Exercise description: All lines from the opening of the entries below through the line containing "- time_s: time" must be output exactly as they appear, with no other lines.
*** Supplied data Section Begins ***
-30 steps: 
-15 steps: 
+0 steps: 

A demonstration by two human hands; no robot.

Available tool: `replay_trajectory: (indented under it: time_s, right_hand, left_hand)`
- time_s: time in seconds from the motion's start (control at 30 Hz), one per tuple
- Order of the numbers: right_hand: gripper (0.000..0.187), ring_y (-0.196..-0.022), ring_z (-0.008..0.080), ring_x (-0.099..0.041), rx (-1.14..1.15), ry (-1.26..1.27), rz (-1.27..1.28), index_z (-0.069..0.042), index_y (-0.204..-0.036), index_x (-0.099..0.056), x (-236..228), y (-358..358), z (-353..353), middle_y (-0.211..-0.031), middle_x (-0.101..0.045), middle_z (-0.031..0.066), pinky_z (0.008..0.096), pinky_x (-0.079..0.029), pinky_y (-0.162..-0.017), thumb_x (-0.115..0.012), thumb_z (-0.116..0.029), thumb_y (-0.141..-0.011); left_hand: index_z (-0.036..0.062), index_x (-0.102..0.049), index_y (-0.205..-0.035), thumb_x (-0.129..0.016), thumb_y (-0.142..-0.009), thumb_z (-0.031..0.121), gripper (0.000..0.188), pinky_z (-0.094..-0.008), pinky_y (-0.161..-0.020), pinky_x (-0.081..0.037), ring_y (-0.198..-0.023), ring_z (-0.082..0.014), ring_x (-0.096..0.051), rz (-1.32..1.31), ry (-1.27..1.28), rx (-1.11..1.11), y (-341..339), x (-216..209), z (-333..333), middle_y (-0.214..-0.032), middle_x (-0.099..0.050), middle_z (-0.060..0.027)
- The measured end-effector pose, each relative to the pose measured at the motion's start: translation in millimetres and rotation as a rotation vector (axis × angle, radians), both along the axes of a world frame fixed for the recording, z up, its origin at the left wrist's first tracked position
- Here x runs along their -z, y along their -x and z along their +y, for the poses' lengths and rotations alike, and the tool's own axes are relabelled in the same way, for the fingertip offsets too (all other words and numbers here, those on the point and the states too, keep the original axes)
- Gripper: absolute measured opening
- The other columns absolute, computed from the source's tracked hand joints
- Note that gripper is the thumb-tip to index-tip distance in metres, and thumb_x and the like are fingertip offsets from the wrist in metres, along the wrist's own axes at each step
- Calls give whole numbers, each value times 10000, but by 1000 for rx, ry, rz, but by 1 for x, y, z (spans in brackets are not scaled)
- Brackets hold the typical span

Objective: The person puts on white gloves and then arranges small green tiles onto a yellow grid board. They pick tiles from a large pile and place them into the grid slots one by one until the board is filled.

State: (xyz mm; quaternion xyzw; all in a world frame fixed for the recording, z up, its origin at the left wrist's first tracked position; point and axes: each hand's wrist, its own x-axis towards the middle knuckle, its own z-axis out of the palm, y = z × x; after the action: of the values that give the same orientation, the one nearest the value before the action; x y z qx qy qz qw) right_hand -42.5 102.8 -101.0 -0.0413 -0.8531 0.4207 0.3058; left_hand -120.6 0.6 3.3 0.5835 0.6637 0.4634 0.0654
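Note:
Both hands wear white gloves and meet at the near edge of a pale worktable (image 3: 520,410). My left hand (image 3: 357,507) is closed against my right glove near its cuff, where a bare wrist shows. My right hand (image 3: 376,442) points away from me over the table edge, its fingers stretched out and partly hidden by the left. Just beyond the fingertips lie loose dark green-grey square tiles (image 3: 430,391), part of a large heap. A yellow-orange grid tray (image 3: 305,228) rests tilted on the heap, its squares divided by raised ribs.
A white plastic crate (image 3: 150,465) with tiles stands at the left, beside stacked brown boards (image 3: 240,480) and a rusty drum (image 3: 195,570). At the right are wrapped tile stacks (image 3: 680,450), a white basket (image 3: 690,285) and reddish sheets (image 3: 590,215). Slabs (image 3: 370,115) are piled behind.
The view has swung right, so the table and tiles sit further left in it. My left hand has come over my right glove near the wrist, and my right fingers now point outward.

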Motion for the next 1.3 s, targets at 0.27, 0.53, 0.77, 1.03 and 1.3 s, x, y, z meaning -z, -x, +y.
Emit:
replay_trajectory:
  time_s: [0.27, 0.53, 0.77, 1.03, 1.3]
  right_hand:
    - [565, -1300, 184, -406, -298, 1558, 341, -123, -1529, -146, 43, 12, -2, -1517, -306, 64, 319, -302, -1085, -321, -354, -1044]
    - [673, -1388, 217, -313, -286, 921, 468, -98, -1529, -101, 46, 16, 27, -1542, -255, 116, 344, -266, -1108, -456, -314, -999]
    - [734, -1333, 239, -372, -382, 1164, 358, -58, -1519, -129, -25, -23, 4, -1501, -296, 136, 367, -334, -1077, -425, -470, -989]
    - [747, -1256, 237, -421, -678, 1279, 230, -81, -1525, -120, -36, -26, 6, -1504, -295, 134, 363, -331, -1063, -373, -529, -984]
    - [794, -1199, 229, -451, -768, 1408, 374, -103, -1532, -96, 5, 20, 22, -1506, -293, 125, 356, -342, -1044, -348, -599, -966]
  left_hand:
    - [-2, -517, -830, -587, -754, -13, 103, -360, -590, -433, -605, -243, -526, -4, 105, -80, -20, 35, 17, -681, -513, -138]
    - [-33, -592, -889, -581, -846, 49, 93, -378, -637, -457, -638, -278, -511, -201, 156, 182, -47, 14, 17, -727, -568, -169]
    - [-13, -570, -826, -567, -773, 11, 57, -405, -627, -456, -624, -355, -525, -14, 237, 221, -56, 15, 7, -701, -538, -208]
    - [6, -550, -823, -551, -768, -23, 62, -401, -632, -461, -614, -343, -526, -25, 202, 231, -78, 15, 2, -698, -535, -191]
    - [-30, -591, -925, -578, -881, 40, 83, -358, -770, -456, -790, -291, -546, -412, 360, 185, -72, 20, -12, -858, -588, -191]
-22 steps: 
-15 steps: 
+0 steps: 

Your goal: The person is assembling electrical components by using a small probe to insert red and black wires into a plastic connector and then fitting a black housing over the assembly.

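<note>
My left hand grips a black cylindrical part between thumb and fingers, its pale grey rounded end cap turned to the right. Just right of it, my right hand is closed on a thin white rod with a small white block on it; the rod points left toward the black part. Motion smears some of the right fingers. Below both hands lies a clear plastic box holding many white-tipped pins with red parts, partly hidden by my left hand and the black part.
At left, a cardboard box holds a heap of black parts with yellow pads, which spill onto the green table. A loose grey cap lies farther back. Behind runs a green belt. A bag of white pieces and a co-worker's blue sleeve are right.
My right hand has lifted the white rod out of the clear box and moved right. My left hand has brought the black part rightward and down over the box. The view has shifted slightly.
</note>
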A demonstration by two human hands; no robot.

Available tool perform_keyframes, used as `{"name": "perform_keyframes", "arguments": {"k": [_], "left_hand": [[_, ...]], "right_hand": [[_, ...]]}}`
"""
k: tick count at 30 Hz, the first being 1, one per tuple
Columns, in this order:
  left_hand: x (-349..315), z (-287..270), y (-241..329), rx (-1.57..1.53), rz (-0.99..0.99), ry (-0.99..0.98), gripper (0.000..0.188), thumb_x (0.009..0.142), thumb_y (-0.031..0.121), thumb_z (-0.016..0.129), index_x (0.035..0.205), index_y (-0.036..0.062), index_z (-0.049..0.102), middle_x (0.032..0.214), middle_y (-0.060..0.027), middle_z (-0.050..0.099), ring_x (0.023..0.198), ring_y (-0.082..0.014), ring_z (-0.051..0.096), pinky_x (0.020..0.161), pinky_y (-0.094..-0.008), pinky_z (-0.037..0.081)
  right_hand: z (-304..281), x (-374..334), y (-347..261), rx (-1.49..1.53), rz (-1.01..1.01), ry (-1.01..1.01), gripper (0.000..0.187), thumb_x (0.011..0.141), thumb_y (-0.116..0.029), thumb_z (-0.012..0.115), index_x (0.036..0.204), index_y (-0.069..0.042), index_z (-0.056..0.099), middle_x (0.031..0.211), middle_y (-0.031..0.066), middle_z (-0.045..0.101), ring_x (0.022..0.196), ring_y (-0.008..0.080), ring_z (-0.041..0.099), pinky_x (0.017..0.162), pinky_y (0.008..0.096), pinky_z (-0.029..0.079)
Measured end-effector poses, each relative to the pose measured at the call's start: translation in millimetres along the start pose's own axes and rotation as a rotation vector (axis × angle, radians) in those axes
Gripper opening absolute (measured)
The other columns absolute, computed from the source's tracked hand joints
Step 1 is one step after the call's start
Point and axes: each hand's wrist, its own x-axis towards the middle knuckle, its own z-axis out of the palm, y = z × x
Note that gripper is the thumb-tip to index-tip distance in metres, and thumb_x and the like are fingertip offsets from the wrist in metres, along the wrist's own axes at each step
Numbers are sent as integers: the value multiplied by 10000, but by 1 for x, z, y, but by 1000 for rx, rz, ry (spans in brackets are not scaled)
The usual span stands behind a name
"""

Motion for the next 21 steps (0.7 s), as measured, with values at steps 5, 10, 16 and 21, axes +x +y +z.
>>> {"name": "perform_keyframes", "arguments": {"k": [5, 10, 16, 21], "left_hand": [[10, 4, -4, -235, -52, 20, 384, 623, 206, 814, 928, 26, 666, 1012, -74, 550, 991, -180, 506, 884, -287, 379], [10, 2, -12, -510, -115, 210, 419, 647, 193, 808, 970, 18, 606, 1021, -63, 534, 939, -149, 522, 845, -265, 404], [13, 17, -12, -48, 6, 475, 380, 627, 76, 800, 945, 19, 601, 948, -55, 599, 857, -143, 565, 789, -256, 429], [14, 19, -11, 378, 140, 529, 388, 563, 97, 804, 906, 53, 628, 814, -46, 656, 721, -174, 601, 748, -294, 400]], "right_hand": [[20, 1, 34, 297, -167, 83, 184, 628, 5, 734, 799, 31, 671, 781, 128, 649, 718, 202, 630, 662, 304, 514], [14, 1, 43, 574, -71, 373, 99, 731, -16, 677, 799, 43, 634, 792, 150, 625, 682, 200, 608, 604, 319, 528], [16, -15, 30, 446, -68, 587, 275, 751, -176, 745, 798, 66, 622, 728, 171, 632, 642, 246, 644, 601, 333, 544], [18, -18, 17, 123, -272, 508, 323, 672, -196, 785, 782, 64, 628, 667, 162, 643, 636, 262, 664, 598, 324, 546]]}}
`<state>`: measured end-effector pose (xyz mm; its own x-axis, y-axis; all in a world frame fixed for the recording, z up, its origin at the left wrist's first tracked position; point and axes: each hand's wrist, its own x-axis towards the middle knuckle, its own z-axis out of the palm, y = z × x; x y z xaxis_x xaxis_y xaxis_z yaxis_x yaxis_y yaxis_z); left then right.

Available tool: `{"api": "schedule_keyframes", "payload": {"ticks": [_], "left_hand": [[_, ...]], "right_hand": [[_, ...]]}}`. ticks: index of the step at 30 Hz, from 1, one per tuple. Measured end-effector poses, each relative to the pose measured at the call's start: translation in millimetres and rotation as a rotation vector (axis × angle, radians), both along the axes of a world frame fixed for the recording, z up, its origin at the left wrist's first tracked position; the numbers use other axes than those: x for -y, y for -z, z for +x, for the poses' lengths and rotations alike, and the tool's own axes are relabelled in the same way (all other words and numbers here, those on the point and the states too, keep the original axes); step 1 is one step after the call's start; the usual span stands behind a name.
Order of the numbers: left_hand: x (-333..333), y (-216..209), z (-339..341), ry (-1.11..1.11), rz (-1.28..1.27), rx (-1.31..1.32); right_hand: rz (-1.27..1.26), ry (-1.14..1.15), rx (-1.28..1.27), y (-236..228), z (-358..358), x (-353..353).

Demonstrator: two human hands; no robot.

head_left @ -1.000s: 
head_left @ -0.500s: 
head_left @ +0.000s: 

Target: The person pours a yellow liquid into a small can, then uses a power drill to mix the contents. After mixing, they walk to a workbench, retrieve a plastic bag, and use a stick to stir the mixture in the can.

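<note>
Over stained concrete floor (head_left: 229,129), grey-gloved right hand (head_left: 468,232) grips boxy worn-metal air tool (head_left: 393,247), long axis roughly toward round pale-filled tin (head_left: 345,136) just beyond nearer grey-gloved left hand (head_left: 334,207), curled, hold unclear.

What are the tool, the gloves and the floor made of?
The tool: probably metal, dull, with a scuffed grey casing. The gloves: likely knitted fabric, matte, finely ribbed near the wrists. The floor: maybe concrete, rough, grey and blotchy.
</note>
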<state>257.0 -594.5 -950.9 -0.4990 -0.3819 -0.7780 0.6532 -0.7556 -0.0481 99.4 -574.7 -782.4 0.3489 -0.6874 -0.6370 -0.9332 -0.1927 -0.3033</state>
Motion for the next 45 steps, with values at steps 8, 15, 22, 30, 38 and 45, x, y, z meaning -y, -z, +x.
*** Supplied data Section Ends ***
Exercise answer:
-30 steps: 
-15 steps: 
+0 steps: 

A demonstration by two human hands; no robot.

Available tool: `replay_trajectory: (indented under it: time_s, right_hand, left_hand)`
- time_s: time in seconds from the motion's start (control at 30 Hz), one per tuple

Nothing more belongs to this exercise.